本プログラムの出口には日本企業への就職が控えていて、それを推進するためには参加企業の海外展開の動向を把握することが重要となり、初年度である平成21年度はタイと中国を主体にリクルート活動を実施しながら、タイのチュラロンコン大・カセサート大・チェンマイ大、中国の浙江工商大学から学生を受け入れています。さらに平成22年度留学生の確保に向けて、シンガポール、マレーシア、ベトナムと東南アジアの国々以外にもアメリカやブラジルへの積極的な広報活動及び面談を実施し、「アジア人財資金構想」の理解を深めていただく努力をしてきました。

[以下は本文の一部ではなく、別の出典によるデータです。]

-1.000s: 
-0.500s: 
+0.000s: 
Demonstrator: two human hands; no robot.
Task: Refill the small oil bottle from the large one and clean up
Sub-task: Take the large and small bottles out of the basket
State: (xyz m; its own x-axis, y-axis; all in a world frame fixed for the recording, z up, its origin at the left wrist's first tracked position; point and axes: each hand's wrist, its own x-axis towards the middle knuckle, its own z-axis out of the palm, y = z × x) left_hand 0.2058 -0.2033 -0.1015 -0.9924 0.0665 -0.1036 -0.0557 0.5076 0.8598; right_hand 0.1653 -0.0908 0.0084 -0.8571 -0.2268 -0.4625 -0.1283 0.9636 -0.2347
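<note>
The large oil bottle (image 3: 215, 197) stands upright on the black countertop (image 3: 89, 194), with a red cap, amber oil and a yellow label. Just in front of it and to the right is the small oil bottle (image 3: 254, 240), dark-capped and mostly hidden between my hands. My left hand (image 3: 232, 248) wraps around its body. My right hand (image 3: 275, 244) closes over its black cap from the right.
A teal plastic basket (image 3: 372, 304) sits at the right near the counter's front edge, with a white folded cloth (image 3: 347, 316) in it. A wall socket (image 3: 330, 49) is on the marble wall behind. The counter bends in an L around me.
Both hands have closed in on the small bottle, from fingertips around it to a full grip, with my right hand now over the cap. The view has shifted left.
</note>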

その結果、「アジア人財資金構想」の二期生(平成22年秋入学)としては、中国から3名、タイから1名、ベトナムから1名が10月に渡日し、早速、さらなる日本語習得を中心に勉強を始めています。 タイのチュラロンコン大学との大学レベルの交流協定を結ぶことができたのもこの事業がきっかけになっており、現在では両校間での学生の交流も盛んになってきています。今後の活動としては、過去に訪問してきた大学や企業との関係を再構築し、連携を強化していきながら、企業の留学生の受け手のニーズをどのように海外大学へのリクルート活動に反映できるかを重視していきたいと考えています。また、本プログラムによる卒業生が日本の企業に就職し、母国とのビジネスを担当したり、あるいは母国にある日系企業で働いたりすることで、日本人にない固有な能力を発揮できるようにしていきたい。事業を実施する大学としては、アジア全体を広く見渡たせるようなグローバル人材になりえる人物の発掘に努めていきます。